EXERCISE GOAL
Write all of the entries out again exactly, but not the images.

DATA FOR PROCESSING
__________________________________________________

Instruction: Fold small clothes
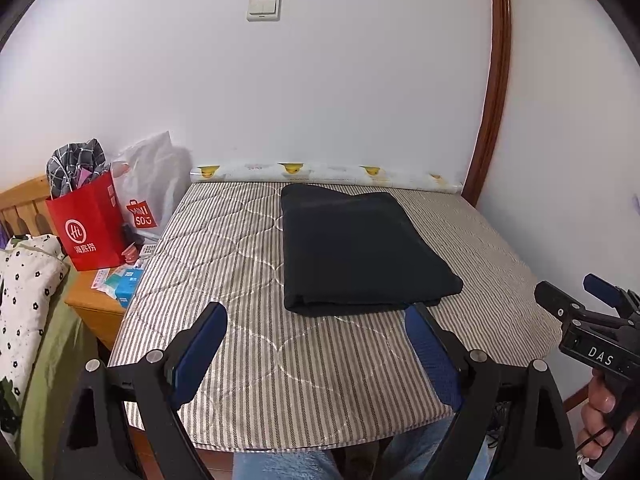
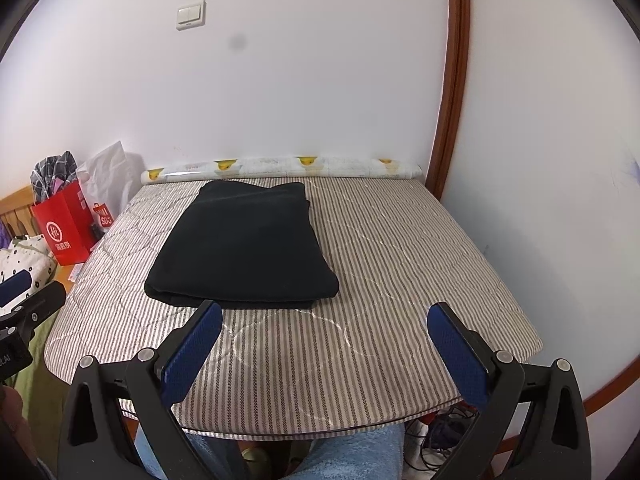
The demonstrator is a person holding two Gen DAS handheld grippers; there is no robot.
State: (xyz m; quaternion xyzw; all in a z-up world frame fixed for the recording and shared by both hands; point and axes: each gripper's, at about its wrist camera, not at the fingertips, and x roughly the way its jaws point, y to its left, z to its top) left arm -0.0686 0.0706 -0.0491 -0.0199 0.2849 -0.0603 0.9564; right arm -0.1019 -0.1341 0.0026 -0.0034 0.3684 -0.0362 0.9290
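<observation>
Left wrist view first: my left gripper [image 1: 316, 344] sits low over the near edge of the striped quilted pad [image 1: 224, 264], fingers spread wide with nothing between them, their bases cut off by the frame bottom. The folded black garment [image 1: 360, 248] lies flat on the pad toward the wall, a neat rectangle of matte dark cloth; its near right corner slips behind my right blue pad [image 1: 430, 356]. At the right edge the right gripper [image 1: 576, 300] pokes in, partly cropped, a hand on its handle. A red paper bag [image 1: 90, 228] stands on the wooden nightstand [image 1: 96, 308]. Over to the right wrist view: my right gripper [image 2: 324, 344] hovers apart too, textured blue pads [image 2: 192, 356] wide, the garment [image 2: 244, 244] just beyond the left fingertip, layered edges showing along its near side.
</observation>
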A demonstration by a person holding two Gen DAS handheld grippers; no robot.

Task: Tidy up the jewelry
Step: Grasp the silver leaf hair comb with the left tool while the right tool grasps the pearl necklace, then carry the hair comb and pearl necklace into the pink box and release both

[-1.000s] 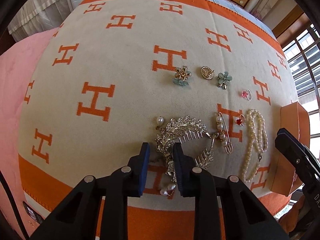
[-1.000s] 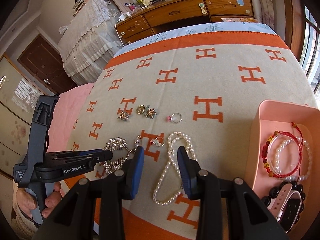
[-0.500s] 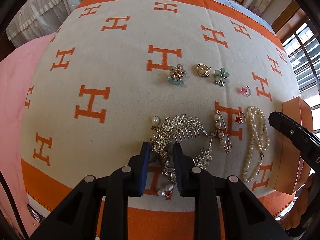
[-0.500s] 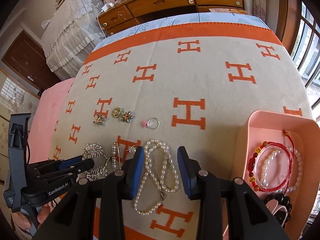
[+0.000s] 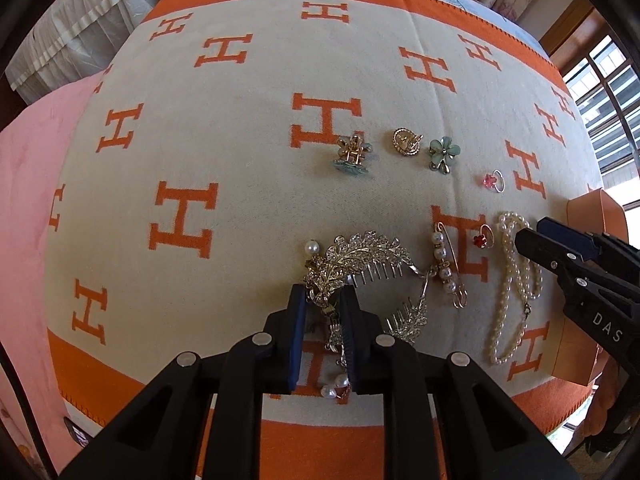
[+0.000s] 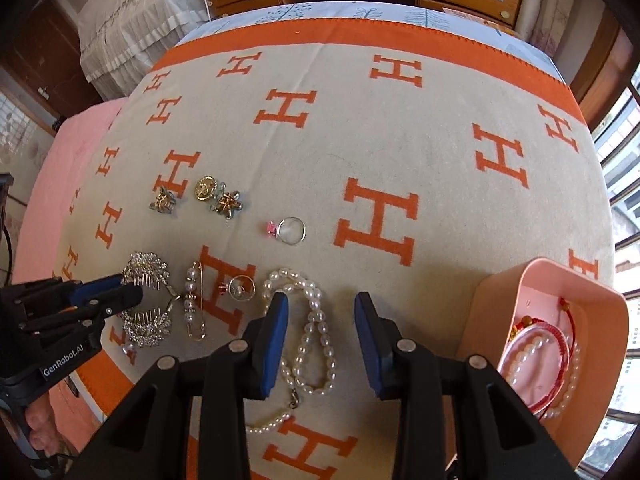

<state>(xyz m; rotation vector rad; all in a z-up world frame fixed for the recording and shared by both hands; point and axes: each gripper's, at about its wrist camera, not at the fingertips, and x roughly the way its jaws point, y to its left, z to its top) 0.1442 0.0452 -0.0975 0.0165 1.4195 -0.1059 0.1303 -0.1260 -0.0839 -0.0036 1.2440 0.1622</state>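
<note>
A beige blanket point(image 5: 240, 168) patterned with orange H shapes covers a bed, and jewelry lies scattered over its near half.

The left gripper point(image 5: 323, 300) is low over the blanket, its blue pads drawn close around the stem of a silver rhinestone hair comb point(image 5: 360, 258). The pads sit against the comb's metal on both sides, pinching it. The comb's leaf-shaped top fans out just beyond the fingertips, and small pearls dangle from it between the fingers.

To the right of the comb lies a gold pin point(image 5: 446, 264) strung with pearls, then a ring with a red stone point(image 5: 482, 237), then a pearl necklace point(image 6: 310, 322) in a long loop. The right gripper point(image 6: 322, 300) hovers over this necklace with its fingers spread wide; the left finger point(image 6: 276, 332) lies over the loop, and the strand shows in the gap between the two. Whether the pads touch the pearls cannot be told.

Farther back sit three small brooches in a row: a gold clip point(image 5: 352, 154), a round gold piece point(image 5: 406, 142) and a pale green flower point(image 5: 443, 154). A ring with a pink stone point(image 6: 289, 230) lies apart, to their right.

At the blanket's right edge stands a pink box point(image 6: 500, 308) holding pearl and red bead bracelets point(image 6: 536, 356).
</note>
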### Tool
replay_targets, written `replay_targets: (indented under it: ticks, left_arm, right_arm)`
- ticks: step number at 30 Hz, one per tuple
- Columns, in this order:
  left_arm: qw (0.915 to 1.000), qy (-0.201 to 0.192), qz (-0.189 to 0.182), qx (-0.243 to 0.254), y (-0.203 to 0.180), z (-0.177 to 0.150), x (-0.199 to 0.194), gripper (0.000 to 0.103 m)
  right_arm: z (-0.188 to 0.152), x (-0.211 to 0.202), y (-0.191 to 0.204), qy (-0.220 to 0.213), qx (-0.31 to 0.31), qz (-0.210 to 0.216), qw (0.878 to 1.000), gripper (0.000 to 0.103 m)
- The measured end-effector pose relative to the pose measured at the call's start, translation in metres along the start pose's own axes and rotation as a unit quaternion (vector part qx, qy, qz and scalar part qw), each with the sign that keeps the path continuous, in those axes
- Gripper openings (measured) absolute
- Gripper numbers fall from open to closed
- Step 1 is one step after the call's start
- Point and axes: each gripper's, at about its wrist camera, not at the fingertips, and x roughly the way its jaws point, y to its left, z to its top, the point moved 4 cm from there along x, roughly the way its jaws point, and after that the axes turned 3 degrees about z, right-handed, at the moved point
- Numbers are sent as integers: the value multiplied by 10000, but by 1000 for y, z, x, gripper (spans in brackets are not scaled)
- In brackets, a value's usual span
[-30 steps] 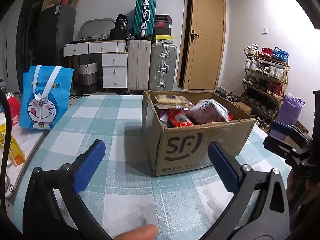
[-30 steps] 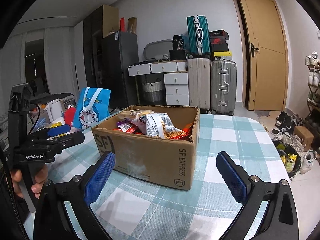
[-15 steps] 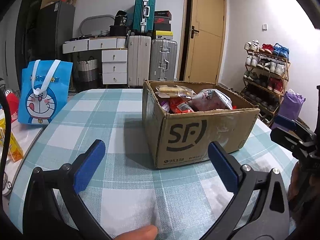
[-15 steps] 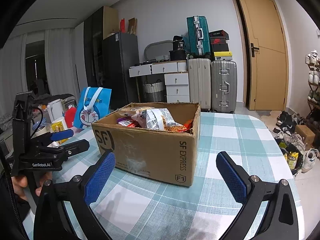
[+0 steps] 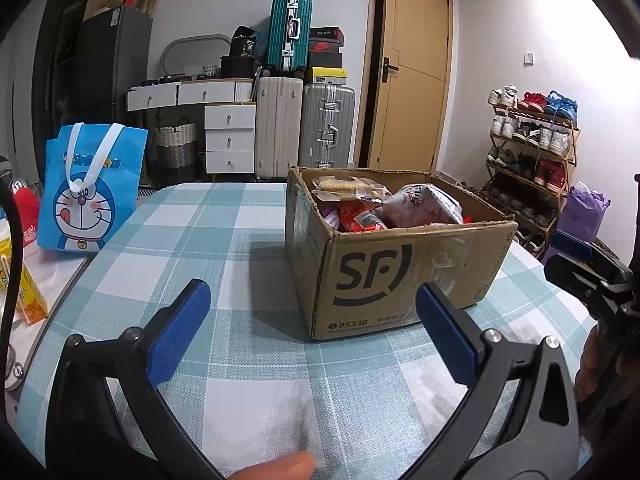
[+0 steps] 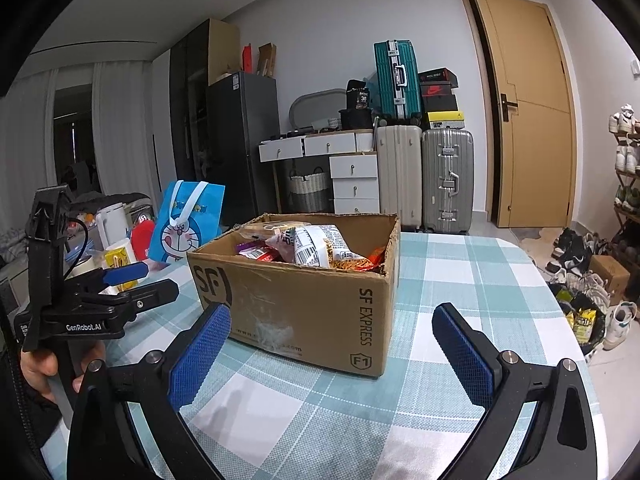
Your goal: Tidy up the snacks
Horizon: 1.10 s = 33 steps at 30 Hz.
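Note:
An open brown SF cardboard box (image 5: 400, 276) stands on the checked tablecloth, also in the right wrist view (image 6: 304, 304). Several snack packets (image 5: 384, 208) fill it, among them a white bag (image 6: 316, 244) and red wrappers. My left gripper (image 5: 312, 336) is open and empty, a little short of the box's front left corner. My right gripper (image 6: 332, 356) is open and empty, short of the box's near right corner. Each gripper shows at the edge of the other's view.
A blue Doraemon bag (image 5: 90, 192) stands at the table's left edge, beside a yellow carton (image 5: 24, 292), a kettle (image 6: 114, 222) and cups. Suitcases (image 5: 304, 128), drawers and a door line the far wall. A shoe rack (image 5: 532, 152) stands right.
Both grippers have dropped and tilted a little, so the box sits higher and nearer in both views. Both stay open and empty.

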Motion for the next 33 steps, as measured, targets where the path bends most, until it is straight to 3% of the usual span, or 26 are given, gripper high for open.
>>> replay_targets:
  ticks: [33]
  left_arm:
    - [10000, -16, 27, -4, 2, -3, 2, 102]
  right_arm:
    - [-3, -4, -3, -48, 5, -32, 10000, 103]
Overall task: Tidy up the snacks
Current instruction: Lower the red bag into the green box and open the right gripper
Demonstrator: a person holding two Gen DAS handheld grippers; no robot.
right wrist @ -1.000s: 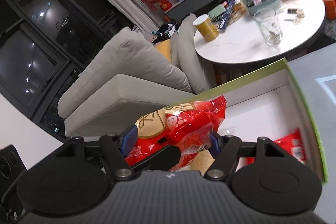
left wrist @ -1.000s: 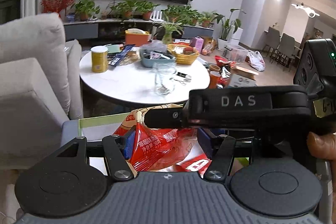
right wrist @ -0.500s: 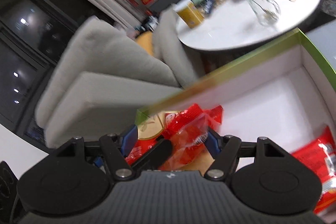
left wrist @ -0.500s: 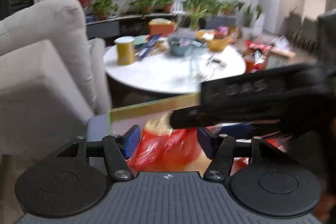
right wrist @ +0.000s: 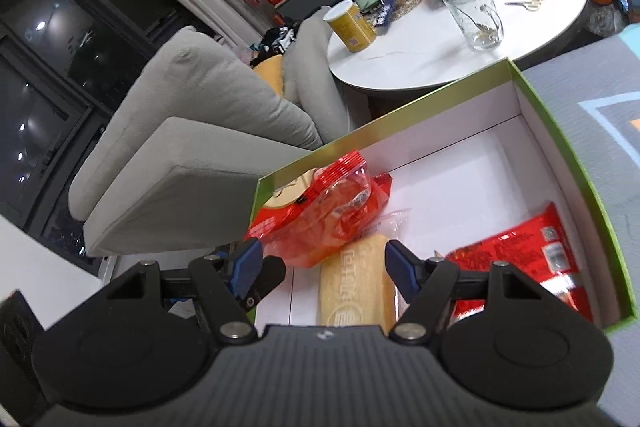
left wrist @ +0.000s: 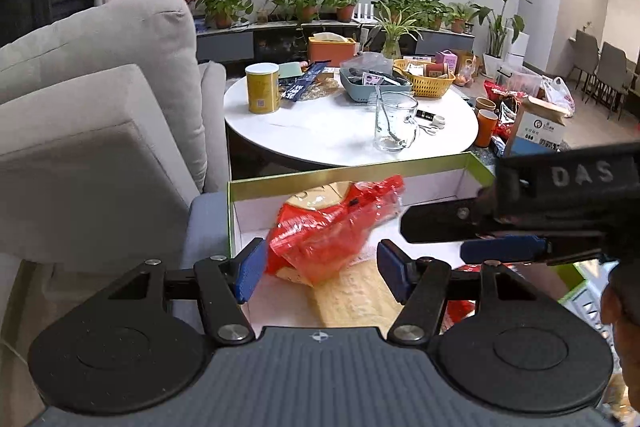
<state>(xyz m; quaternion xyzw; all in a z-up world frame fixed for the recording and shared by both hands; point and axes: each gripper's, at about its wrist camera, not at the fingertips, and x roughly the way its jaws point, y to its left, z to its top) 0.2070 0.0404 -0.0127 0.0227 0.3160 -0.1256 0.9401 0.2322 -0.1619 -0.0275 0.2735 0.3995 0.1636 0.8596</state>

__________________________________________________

TASK RESPONSE
Instruction: Fold small clothes
The demonstrator is a person holding two Gen DAS handheld grippers; there is no robot.
State: (xyz m; quaternion xyzw; all in a z-up world frame fixed for the recording and shared by both hands; point and axes: each gripper's, at about its wrist camera, not at the fingertips, and x roughly the way its jaws point, y to its left, z to its top) left arm -0.0686 0.0706 -0.0491 -0.0199 0.2849 -0.0603 0.9564; right arm -0.1019 -0.1341 0.0026 -0.0034 0.3684 -0.0362 0.9290
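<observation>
Left wrist view first: my left gripper [image 1: 316, 344] sits low over the near edge of the striped quilted pad [image 1: 224, 264], fingers spread wide with nothing between them, their bases cut off by the frame bottom. The folded black garment [image 1: 360, 248] lies flat on the pad toward the wall, a neat rectangle of matte dark cloth; its near right corner slips behind my right blue pad [image 1: 430, 356]. At the right edge the right gripper [image 1: 576, 300] pokes in, partly cropped, a hand on its handle. A red paper bag [image 1: 90, 228] stands on the wooden nightstand [image 1: 96, 308]. Over to the right wrist view: my right gripper [image 2: 324, 344] hovers apart too, textured blue pads [image 2: 192, 356] wide, the garment [image 2: 244, 244] just beyond the left fingertip, layered edges showing along its near side.
</observation>
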A demonstration by a person holding two Gen DAS handheld grippers; no robot.

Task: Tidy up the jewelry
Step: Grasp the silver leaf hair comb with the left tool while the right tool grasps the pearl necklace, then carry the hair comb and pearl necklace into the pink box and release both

[-1.000s] 
[-1.000s] 
[-0.500s] 
[-0.500s] 
[+0.000s] 
[+0.000s] 

<state>(xyz m; rotation vector rad; all in a z-up world frame fixed for the recording and shared by both hands; point and axes: each gripper's, at about its wrist camera, not at the fingertips, and x roughly the way its jaws point, y to its left, z to its top) 0.1442 0.0452 -0.0975 0.0165 1.4195 -0.1059 0.1303 -0.1260 -0.0839 -0.0036 1.2440 0.1622</state>
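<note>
A beige blanket point(image 5: 240, 168) patterned with orange H shapes covers a bed, and jewelry lies scattered over its near half.

The left gripper point(image 5: 323, 300) is low over the blanket, its blue pads drawn close around the stem of a silver rhinestone hair comb point(image 5: 360, 258). The pads sit against the comb's metal on both sides, pinching it. The comb's leaf-shaped top fans out just beyond the fingertips, and small pearls dangle from it between the fingers.

To the right of the comb lies a gold pin point(image 5: 446, 264) strung with pearls, then a ring with a red stone point(image 5: 482, 237), then a pearl necklace point(image 6: 310, 322) in a long loop. The right gripper point(image 6: 322, 300) hovers over this necklace with its fingers spread wide; the left finger point(image 6: 276, 332) lies over the loop, and the strand shows in the gap between the two. Whether the pads touch the pearls cannot be told.

Farther back sit three small brooches in a row: a gold clip point(image 5: 352, 154), a round gold piece point(image 5: 406, 142) and a pale green flower point(image 5: 443, 154). A ring with a pink stone point(image 6: 289, 230) lies apart, to their right.

At the blanket's right edge stands a pink box point(image 6: 500, 308) holding pearl and red bead bracelets point(image 6: 536, 356).
</note>
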### Tool
replay_targets, written `replay_targets: (indented under it: ticks, left_arm, right_arm)`
- ticks: step number at 30 Hz, one per tuple
- Columns, in this order:
  left_arm: qw (0.915 to 1.000), qy (-0.201 to 0.192), qz (-0.189 to 0.182), qx (-0.243 to 0.254), y (-0.203 to 0.180), z (-0.177 to 0.150), x (-0.199 to 0.194), gripper (0.000 to 0.103 m)
  right_arm: z (-0.188 to 0.152), x (-0.211 to 0.202), y (-0.191 to 0.204), qy (-0.220 to 0.213), qx (-0.31 to 0.31), qz (-0.210 to 0.216), qw (0.878 to 1.000), gripper (0.000 to 0.103 m)
- The measured end-effector pose relative to the pose measured at the call's start, translation in metres along the start pose's own axes and rotation as a unit quaternion (vector part qx, qy, qz and scalar part qw), each with the sign that keeps the path continuous, in those axes
- Gripper openings (measured) absolute
- Gripper numbers fall from open to closed
- Step 1 is one step after the call's start
- Point and axes: each gripper's, at about its wrist camera, not at the fingertips, and x roughly the way its jaws point, y to its left, z to its top, the point moved 4 cm from there along x, roughly the way its jaws point, and after that the axes turned 3 degrees about z, right-handed, at the moved point
- Numbers are sent as integers: the value multiplied by 10000, but by 1000 for y, z, x, gripper (spans in brackets are not scaled)
- In brackets, a value's usual span
[-30 steps] 
[-30 steps] 
[-15 steps] 
[-15 steps] 
[+0 steps] 
[+0 steps] 
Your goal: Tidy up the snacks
Horizon: 1.10 s = 33 steps at 30 Hz.
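Note:
An open brown SF cardboard box (image 5: 400, 276) stands on the checked tablecloth, also in the right wrist view (image 6: 304, 304). Several snack packets (image 5: 384, 208) fill it, among them a white bag (image 6: 316, 244) and red wrappers. My left gripper (image 5: 312, 336) is open and empty, a little short of the box's front left corner. My right gripper (image 6: 332, 356) is open and empty, short of the box's near right corner. Each gripper shows at the edge of the other's view.
A blue Doraemon bag (image 5: 90, 192) stands at the table's left edge, beside a yellow carton (image 5: 24, 292), a kettle (image 6: 114, 222) and cups. Suitcases (image 5: 304, 128), drawers and a door line the far wall. A shoe rack (image 5: 532, 152) stands right.
Both grippers have dropped and tilted a little, so the box sits higher and nearer in both views. Both stay open and empty.
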
Motion for the next 33 steps, as measured, targets where the path bends most, until it is straight to 3% of the usual span, or 26 are given, gripper high for open.
>>> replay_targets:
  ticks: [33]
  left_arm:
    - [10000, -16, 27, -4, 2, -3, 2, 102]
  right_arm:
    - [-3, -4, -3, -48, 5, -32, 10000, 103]
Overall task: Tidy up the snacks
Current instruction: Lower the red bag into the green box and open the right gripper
Demonstrator: a person holding two Gen DAS handheld grippers; no robot.
right wrist @ -1.000s: 
left wrist @ -1.000s: 
right wrist @ -0.500s: 
left wrist @ -0.500s: 
right wrist @ +0.000s: 
left wrist @ +0.000s: 
<state>(xyz m; quaternion xyzw; all in a z-up world frame fixed for the recording and shared by both hands; point and axes: each gripper's, at about its wrist camera, not at the fingertips, and x roughly the way its jaws point, y to its left, z to its top) 0.2070 0.0404 -0.0127 0.0227 0.3160 -0.1256 0.9401 0.2322 -0.1619 -0.0275 0.2735 0.3995 0.1636 0.8596</state>

The requested output is now complete.